• About this exercise: Below are the records; copy each line in which "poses" occurs.

─── Extracted material ───

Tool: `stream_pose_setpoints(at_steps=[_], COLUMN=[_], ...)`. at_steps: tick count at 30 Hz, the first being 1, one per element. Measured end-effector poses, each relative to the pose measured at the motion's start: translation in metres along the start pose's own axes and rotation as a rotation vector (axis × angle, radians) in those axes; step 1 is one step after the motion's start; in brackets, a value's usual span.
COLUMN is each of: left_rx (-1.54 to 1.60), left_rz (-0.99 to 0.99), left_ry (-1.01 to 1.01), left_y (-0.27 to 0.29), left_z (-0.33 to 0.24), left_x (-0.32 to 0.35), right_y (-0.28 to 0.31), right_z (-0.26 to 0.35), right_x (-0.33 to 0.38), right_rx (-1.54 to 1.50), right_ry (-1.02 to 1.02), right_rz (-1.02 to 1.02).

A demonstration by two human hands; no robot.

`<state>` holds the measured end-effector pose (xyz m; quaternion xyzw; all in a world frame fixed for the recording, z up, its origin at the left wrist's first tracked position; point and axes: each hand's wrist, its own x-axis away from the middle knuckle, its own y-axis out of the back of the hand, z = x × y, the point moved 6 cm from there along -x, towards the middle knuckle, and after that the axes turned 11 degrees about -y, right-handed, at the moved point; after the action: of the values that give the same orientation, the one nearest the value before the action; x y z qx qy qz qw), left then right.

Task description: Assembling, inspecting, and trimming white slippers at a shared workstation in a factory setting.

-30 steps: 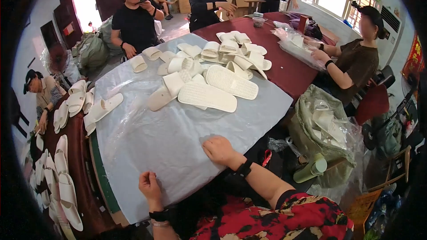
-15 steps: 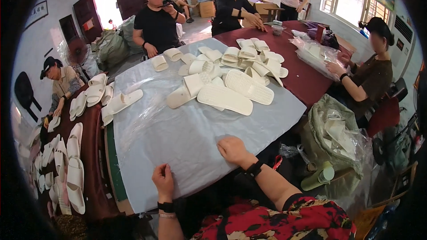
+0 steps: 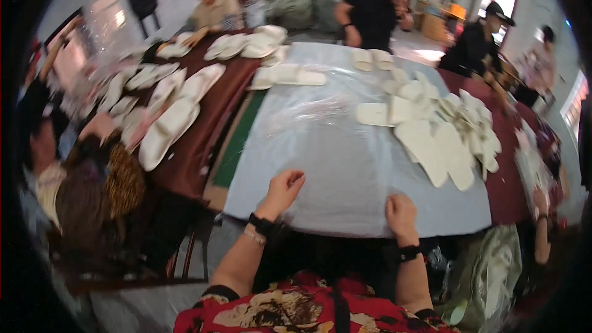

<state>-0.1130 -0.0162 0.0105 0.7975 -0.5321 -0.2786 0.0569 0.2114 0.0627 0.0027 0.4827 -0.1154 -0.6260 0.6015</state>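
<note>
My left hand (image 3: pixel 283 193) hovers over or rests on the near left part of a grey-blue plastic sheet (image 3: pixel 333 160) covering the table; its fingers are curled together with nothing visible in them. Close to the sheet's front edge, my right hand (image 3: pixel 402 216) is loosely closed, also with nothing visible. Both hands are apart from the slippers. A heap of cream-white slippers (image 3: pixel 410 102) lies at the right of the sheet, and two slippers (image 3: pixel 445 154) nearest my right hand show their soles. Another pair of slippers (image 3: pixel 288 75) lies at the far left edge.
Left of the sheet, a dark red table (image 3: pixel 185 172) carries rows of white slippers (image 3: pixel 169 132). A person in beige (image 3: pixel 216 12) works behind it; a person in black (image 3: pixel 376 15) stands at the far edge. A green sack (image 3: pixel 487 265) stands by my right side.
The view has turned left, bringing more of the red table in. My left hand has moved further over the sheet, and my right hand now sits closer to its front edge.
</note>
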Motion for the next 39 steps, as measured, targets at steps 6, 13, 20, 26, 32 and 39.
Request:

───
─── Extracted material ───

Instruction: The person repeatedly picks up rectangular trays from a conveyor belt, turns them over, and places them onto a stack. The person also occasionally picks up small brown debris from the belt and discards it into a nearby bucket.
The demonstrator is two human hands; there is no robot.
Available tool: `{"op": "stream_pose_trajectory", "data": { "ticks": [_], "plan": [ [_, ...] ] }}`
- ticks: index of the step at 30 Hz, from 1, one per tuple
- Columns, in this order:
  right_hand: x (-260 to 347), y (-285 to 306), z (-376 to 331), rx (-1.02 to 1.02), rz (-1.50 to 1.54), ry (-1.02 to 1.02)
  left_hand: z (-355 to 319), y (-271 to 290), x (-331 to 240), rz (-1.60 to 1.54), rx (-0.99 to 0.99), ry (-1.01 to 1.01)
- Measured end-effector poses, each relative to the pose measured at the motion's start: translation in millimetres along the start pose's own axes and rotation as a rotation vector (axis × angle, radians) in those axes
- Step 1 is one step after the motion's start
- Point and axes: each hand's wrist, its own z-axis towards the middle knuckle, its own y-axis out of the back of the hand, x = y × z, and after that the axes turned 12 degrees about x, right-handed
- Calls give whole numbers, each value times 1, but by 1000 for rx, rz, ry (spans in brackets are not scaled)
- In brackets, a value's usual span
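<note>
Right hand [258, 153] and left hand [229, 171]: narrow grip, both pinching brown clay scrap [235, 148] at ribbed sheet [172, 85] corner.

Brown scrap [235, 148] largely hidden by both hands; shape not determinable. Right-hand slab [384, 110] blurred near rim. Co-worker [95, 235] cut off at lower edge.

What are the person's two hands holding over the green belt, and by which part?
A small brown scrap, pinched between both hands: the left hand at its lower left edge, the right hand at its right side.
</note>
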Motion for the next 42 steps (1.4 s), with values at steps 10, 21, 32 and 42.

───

• Solution to the exercise:
Tool: `stream_pose_setpoints(at_steps=[_], COLUMN=[_], ...)`. at_steps: tick count at 30 Hz, the first being 1, one per element. Measured end-effector poses, each relative to the pose measured at the motion's start: translation in metres along the start pose's own axes and rotation as a rotation vector (axis × angle, radians) in those axes; step 1 is one step after the motion's start; in brackets, a value's usual span.
- Measured end-effector poses, each relative to the pose measured at the motion's start: translation in millimetres along the start pose's own axes and rotation as a rotation vector (axis × angle, radians) in those axes

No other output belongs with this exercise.